Rarity finders: Little Crake in Surrey


For an inland site in a fairly built-up location in the north-west of Surrey, the Papercourt area has good potential to bring in relatively unusual and even rare birds. I have been birding in Surrey for 12 years now and at Papercourt for 10 of them, finding a number of good local birds including Western Cattle Egrets, Smew, Siberian Chiffchaff, Black Redstart and several Great Egrets

While these may not seem too exciting to many coastal birders, for us inland Surrey folk they are enough to get the heart racing! Finding these scarcities is the ultimate reward and while I am not at all averse to twitching (I have been on many a twitch now), nothing can beat finding a local rarity on your patch. 

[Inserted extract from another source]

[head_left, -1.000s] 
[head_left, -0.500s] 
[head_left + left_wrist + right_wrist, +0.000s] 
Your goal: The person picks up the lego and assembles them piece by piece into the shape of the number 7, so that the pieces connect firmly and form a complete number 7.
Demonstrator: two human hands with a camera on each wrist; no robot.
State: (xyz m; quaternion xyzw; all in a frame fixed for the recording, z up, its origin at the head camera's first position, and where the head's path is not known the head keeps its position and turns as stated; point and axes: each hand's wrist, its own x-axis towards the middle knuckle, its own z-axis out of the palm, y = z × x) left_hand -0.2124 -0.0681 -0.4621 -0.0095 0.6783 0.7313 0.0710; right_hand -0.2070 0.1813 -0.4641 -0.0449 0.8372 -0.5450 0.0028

The Papercourt complex is made up of wet meadowland with associated riparian habitat, along with arable land, a couple of lakes and a small area of reedbed and marshland, all alongside the River Wey. In spring, the meadows are particularly good for Reed and Sedge Warblers, Common Whitethroat and Reed Bunting. Scarcer birds which are seen here on an annual basis at this time of year include Ring Ouzel, Whinchat and the odd passing Grasshopper Warbler – and it was with these kinds of birds in mind I headed out at first light on a cold, still morning on 22 April.

I took my usual route and followed the footpath as it clings to the banks of the Wey. It was a quiet first hour with the ever-increasing morning chorus providing me with excellent company. There had certainly been an increase in Common Whitethroat and Sedge Warbler numbers since my previous visit a week before and a Reed Warbler was singing in the reeds along the riverbank.  

I was pleased to see a female Peregrine Falcon on one of the pylons but this was soon surpassed by my first Common Swift of the year. It isn't often your first swift of the year gets usurped on the same day, but that was about to happen … I had just crossed a little ditch running into the Wey when I noticed a small, dumpy brown bird fly past me and land a short distance away along mud by the river. 

The stretch of river where Ed, who was stood on the footbridge, found the Little Crake (Ed Sames).

Its behaviour reminded me of Common Quail, but I thought surely it couldn’t be that species. The early date and odd habitat for one immediately put this out of my mind and I thought it had to be a Water Rail. Papercourt is a fairly good site for Water Rail and, while getting my camera focused on the bird, I automatically assumed this was indeed the species in question. 

However, as soon as I saw its stubby yellow bill I realised my initial assumption was wrong and the word 'crake' appeared in my mind. I had never seen a crake of any species in this country but it quickly dawned on me that what I was looking at one. Luckily, I managed to swiftly get a number of photos of the bird which, after about 30 seconds of observation on the riverbank, I saw fly to some slightly denser vegetation along the river a little bit upstream.

Ed acted quickly to ensure he captured photos of the crake before it disappeared (Ed Sames).

After carefully looking through my photos and examining the key features I managed to secure the ID of Little Crake – a female. I was numb with excitement and disbelief. I needed someone with more experience to confirm my find and ensure I wasn't going mad, so I called fellow Surrey birder Ed Stubbs in a bit of a daze. He confirmed from my photos that it was indeed a Little Crake. I then put the news out.

It wasn't long before people arrived but, despite an extensive search up and down the river by birders armed with binoculars, 'scopes and even thermal-imaging cameras, there was no further sign. Perhaps that was no surprise given the extensive habitat and the typically secretive nature of the species, though it was a shame others couldn't see it.

I later learned that the last Surrey record was as long ago as 1860! While I may never find a rarer bird on my beloved patch, I shan't be stopping anytime soon. The joys of patchbirding can be as simple as finding your first Common Whitethroat of the year to seeing a mixed flock of hirundines swoop over the lakes during a spring shower. And you never know what's round the corner – or along the riverbank!

The last Surrey record of Little Crake was a bird shot by a farmer 164 years ago (Ed Sames).